WORK REQUIRED → What is needed is the whole of the data, set down exactly.

INFORMATION PROVIDED →

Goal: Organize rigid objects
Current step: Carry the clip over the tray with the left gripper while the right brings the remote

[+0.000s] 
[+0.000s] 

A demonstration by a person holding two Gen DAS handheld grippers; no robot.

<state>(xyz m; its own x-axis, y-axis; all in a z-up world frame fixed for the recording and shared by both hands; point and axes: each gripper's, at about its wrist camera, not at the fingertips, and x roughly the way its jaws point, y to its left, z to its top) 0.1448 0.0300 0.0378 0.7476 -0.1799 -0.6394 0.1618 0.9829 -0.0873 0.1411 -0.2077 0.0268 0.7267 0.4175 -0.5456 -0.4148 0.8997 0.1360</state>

TASK SOLUTION →
Goal: Organize rigid objects
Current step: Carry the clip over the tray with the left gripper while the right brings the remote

[+0.000s] 
[+0.000s] 

A demonstration by a person holding two Gen DAS handheld grippers; no robot.

<state>(xyz m; its own x-axis, y-axis; all in a z-up world frame fixed for the recording and shared by both hands; point and axes: each gripper's, at about its wrist camera, not at the fingertips, and x roughly the way its jaws point, y to its left, z to its top) 0.1448 0.0300 0.0378 0.7476 -0.1799 -0.6394 0.1618 0.9829 -0.0873 0.1411 -0.2077 0.0268 0.7267 0.4175 -0.5456 -0.4148 0.8997 0.1360</state>

This is the complete answer to the exercise.